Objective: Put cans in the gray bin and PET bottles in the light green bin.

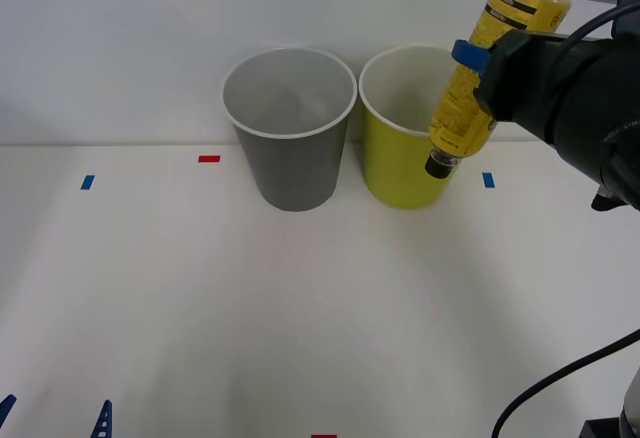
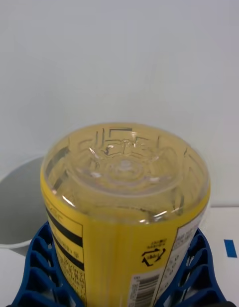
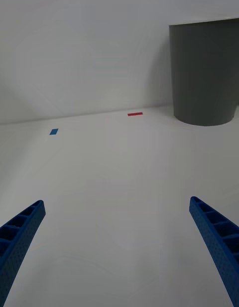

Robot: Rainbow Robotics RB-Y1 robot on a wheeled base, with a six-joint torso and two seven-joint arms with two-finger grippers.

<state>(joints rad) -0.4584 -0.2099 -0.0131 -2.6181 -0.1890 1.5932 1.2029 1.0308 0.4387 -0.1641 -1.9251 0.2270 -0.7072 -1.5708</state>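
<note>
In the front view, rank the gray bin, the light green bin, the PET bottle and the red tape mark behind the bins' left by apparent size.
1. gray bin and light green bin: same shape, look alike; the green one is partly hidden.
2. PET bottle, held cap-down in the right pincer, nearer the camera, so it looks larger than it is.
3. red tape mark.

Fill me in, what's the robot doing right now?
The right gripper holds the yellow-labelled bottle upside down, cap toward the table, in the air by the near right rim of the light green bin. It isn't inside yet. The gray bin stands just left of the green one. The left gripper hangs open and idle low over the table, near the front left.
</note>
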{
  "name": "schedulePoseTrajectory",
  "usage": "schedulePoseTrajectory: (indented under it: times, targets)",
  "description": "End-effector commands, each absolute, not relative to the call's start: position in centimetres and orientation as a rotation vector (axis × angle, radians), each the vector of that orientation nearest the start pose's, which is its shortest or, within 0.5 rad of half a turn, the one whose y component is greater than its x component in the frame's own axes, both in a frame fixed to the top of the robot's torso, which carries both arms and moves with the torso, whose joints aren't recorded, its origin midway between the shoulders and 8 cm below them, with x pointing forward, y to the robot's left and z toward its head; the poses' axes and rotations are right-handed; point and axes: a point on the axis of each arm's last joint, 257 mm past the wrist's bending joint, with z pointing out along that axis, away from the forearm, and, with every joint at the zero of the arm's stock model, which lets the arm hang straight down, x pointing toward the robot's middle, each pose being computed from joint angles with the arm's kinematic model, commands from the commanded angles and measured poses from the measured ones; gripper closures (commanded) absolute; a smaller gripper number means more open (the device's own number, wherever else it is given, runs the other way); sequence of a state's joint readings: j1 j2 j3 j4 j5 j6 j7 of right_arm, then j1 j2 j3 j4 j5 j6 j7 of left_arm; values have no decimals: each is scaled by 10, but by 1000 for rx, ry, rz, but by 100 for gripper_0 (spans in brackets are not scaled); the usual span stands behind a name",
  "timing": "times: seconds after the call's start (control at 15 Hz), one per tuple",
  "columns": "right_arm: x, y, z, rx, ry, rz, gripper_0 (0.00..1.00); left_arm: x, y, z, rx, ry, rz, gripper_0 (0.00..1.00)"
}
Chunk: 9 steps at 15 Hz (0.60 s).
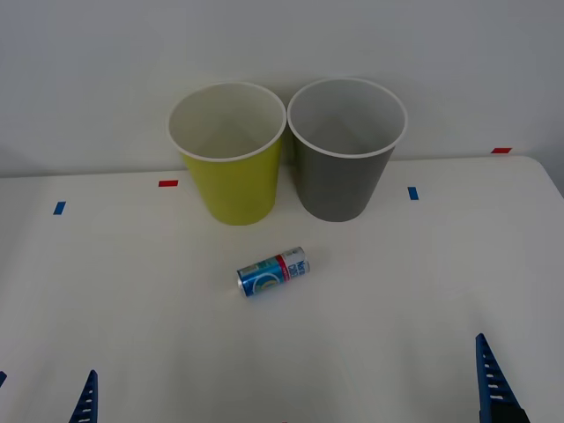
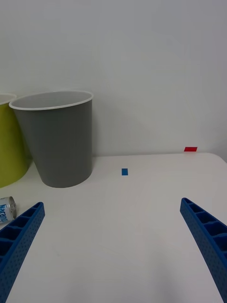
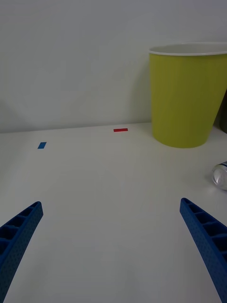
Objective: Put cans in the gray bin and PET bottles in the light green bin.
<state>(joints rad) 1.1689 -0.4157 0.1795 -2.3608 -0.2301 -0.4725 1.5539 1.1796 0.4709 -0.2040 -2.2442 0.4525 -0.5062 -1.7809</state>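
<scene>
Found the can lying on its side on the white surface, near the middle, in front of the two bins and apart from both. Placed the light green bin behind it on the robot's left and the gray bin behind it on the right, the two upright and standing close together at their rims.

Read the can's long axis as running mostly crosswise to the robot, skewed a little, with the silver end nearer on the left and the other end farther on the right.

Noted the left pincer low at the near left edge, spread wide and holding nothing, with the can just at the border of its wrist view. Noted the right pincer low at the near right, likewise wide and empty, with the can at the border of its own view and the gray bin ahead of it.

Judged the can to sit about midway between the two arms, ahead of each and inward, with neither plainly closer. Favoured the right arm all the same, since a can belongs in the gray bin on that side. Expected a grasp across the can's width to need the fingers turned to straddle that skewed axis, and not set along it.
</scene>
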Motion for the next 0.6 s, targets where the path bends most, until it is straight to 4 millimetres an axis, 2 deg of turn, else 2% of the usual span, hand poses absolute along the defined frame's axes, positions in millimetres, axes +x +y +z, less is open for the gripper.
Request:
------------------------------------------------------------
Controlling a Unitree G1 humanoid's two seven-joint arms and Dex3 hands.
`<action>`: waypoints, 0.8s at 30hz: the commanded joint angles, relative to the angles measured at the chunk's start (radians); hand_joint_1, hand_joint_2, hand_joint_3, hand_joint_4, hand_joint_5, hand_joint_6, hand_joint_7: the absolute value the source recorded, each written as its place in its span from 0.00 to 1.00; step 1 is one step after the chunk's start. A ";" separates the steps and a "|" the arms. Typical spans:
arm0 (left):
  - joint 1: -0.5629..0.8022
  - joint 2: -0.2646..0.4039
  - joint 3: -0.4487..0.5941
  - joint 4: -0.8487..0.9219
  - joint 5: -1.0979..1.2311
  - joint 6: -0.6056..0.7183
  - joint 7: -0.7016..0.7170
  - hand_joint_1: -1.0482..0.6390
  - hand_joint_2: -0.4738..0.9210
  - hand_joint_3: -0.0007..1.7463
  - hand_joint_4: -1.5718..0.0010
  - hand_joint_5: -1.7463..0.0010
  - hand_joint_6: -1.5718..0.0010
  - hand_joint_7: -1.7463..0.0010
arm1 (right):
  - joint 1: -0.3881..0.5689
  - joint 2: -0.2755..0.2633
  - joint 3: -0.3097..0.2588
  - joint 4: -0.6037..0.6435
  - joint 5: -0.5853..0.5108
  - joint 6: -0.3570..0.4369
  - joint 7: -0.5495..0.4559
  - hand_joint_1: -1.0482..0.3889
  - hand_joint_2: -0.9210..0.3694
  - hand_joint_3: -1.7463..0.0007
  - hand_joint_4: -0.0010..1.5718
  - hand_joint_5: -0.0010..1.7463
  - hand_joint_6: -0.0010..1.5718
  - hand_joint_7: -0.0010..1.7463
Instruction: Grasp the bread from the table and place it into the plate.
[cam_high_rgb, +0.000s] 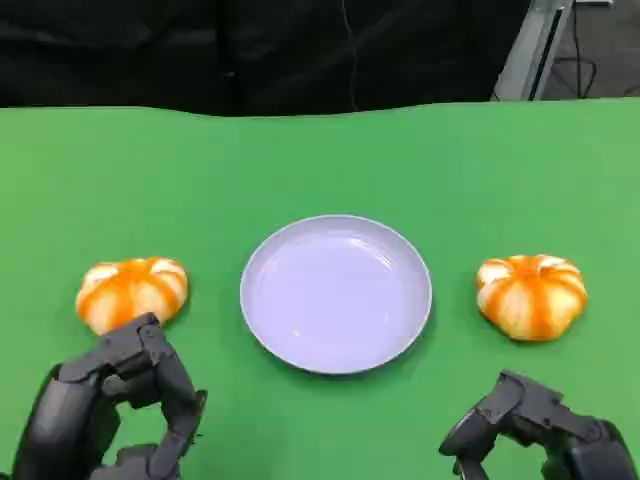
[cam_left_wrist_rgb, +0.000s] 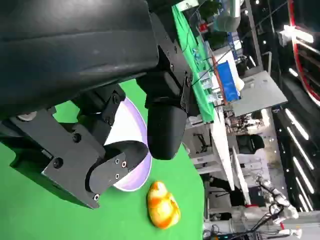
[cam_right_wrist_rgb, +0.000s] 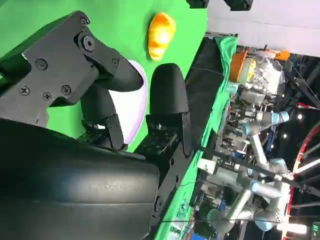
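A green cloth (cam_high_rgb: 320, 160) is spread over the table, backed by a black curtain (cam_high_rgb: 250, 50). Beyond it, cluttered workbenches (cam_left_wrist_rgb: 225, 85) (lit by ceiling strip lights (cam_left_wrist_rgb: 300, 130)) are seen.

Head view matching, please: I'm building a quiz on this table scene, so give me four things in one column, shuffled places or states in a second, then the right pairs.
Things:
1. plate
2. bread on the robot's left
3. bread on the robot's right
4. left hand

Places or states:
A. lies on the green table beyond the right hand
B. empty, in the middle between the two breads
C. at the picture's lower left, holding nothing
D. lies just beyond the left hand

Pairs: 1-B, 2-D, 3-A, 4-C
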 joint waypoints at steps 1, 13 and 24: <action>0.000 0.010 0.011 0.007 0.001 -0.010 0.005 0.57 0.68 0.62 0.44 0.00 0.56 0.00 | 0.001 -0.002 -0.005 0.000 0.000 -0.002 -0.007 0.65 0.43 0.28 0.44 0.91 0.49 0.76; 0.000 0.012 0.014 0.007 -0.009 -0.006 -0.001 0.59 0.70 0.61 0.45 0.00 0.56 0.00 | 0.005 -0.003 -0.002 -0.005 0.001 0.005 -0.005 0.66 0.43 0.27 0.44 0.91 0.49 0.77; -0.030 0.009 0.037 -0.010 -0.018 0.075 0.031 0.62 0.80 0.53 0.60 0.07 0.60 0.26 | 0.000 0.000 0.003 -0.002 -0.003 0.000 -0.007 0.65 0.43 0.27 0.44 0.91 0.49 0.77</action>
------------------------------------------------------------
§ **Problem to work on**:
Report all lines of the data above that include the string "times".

§ **Solution to the problem**:
  "usage": "schedulePoseTrajectory: (indented under it: times, targets)",
  "timing": "times: seconds after the call's start (control at 15 Hz), one per tuple",

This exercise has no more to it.